- _Assignment_
In the listing below, count the lines containing the string "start". Reply with that number only.

- _Task data_
-*-
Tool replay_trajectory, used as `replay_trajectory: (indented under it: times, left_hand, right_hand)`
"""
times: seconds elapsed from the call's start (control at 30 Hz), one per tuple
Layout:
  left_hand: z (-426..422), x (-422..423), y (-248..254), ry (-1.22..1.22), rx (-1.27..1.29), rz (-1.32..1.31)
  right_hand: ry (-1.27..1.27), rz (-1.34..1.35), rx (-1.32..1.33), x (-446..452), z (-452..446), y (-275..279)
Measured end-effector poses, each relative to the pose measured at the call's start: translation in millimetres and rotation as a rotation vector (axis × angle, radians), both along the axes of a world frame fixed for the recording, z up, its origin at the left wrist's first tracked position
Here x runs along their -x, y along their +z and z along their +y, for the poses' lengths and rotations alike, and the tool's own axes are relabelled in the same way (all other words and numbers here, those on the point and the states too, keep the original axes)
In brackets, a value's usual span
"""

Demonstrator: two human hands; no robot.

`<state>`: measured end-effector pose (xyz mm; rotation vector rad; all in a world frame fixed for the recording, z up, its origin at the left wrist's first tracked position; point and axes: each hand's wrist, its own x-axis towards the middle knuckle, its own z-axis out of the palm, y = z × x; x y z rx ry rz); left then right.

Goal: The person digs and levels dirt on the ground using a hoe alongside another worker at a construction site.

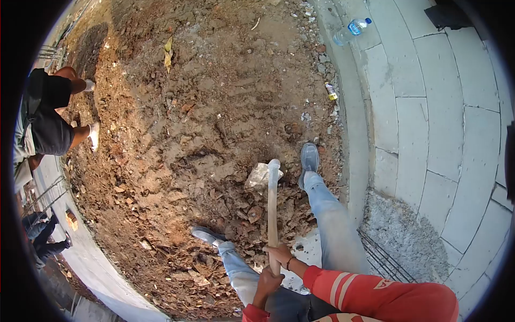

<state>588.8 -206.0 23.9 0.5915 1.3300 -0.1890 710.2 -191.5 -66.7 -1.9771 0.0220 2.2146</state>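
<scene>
My right grip [281,256] is wrapped around a hoe with a long pale wooden handle and a broad, light-grey metal head [273,214]; my left grip [269,281] is clamped on the same handle just behind, nearer my body. The head is down at the brown, crumbly soil [150,177], between my two grey shoes [310,155]; whether its edge bites in or only rests there, I can't tell. Around my feet the ground is in lumps mixed with dry leaves, so I judge this near part already loosened. Farther ahead the strip looks flatter and more packed, seemingly less worked: I'd call it partway, with that stretch left. To my right, grey concrete paving slabs [413,129] border the soil, and a clear plastic bottle with a blue cap [352,30] lies on the concrete. Far left is another person in black shorts [56,126].
</scene>
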Motion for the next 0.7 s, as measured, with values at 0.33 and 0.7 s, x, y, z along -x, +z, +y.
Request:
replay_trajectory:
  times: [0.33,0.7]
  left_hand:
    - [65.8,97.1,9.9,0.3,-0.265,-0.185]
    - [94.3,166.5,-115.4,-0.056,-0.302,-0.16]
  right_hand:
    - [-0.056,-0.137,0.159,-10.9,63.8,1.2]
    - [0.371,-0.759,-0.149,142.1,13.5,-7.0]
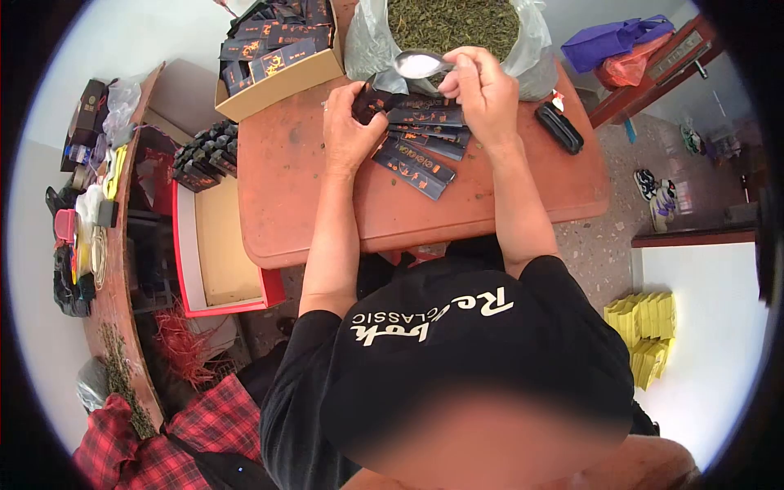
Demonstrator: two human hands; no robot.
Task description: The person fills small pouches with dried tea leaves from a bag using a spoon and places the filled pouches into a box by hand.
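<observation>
My left hand [353,124] is closed round a small black packet [374,100] above the table [302,204]. Pinched in my right hand [480,91] is a metal spoon [419,64], its bowl just right of the packet's top. Between and below my hands, several flat black packets [415,167] with orange print lie fanned out on the table. Behind the spoon stands a clear plastic bag [371,45] filled with dried green leaves [453,24]. What the packet holds inside cannot be made out.
A cardboard box [282,86] of black packets sits at the table's back left. A black case [559,127] lies on the right. Left of the table is a red-edged box [224,245] beside bunched dark packets [206,153]. Yellow packs [645,331] are at the lower right.
</observation>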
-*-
- _Answer for this exercise_
2